Using the listing below, keep only the lines with the word "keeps" and copy them.
____________________
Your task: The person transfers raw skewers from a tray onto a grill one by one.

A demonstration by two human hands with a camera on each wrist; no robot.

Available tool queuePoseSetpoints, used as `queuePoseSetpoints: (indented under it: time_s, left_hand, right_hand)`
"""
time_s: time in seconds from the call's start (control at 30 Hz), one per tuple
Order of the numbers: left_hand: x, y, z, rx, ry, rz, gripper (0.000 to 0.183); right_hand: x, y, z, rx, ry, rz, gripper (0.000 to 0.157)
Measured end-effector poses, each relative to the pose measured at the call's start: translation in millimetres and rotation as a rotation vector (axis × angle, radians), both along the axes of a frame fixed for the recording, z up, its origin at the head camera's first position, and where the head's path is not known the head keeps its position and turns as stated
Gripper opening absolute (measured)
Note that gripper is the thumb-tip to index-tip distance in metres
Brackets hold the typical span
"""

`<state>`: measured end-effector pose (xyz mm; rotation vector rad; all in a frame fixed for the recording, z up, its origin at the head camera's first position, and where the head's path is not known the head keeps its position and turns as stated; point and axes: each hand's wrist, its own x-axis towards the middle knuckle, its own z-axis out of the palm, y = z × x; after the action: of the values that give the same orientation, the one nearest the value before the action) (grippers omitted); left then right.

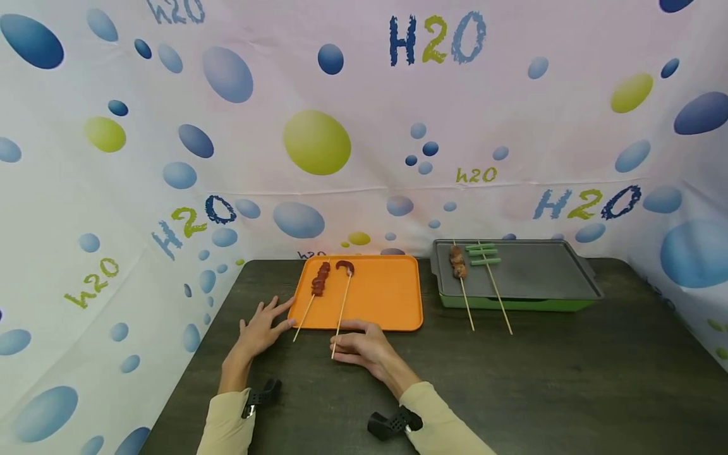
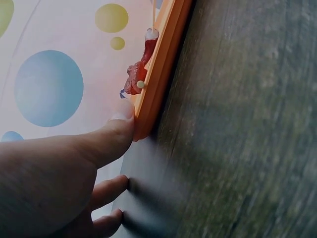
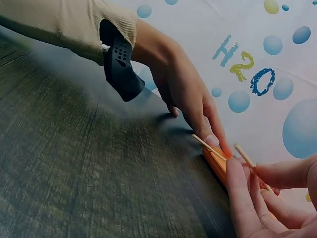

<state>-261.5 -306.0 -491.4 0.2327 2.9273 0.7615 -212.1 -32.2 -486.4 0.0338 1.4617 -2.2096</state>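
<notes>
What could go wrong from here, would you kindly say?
The right hand pinches its skewer near the bare end, so the food might swing. The left hand touches the orange tray, so a push could slide it. Two skewers overhang the front of the grey plate and could get bumped.

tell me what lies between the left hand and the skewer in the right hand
The head view shows another skewer, with dark red chunks, lying between them on the orange tray, its stick end jutting past the near edge.
</notes>
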Motion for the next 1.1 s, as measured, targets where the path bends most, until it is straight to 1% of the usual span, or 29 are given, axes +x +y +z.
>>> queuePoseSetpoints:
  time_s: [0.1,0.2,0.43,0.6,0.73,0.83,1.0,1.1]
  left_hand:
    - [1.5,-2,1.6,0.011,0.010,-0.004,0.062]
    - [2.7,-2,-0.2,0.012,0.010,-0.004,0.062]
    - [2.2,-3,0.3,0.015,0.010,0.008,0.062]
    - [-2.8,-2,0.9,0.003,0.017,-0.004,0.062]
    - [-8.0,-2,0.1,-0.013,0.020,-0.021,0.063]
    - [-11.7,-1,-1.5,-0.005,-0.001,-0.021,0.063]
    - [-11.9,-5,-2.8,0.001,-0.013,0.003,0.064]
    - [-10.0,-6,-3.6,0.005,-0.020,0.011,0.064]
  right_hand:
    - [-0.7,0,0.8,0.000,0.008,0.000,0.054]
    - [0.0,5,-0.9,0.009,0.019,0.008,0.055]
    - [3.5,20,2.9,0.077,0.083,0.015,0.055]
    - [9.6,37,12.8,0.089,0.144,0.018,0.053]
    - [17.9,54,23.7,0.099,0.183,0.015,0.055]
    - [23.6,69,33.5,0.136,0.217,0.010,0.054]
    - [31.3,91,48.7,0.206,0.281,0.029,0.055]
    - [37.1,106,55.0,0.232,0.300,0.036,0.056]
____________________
# YOUR SOLUTION
Measured end-effector poses, each relative to the pose measured at the call's start: translation in millimetres and rotation as a rotation vector (axis × angle, radians), both along the axes of a frame fixed for the recording, z up, its origin at the head camera's first position, and where the head's path is not known the head keeps its position and turns as stated
`<state>`: measured end-effector pose (xyz mm; rotation vector rad; all in a frame fixed for the recording, z up, its origin at the head camera's first position, and where the head's path is not known the head keeps its position and turns as stated; point and axes: each hand's wrist, its own x-axis towards the middle knuckle, its own z-axis out of the palm, y = z × x; after the action: of the values that give the same orientation, the one nearest the value before the action) (grippers omitted); left then right.

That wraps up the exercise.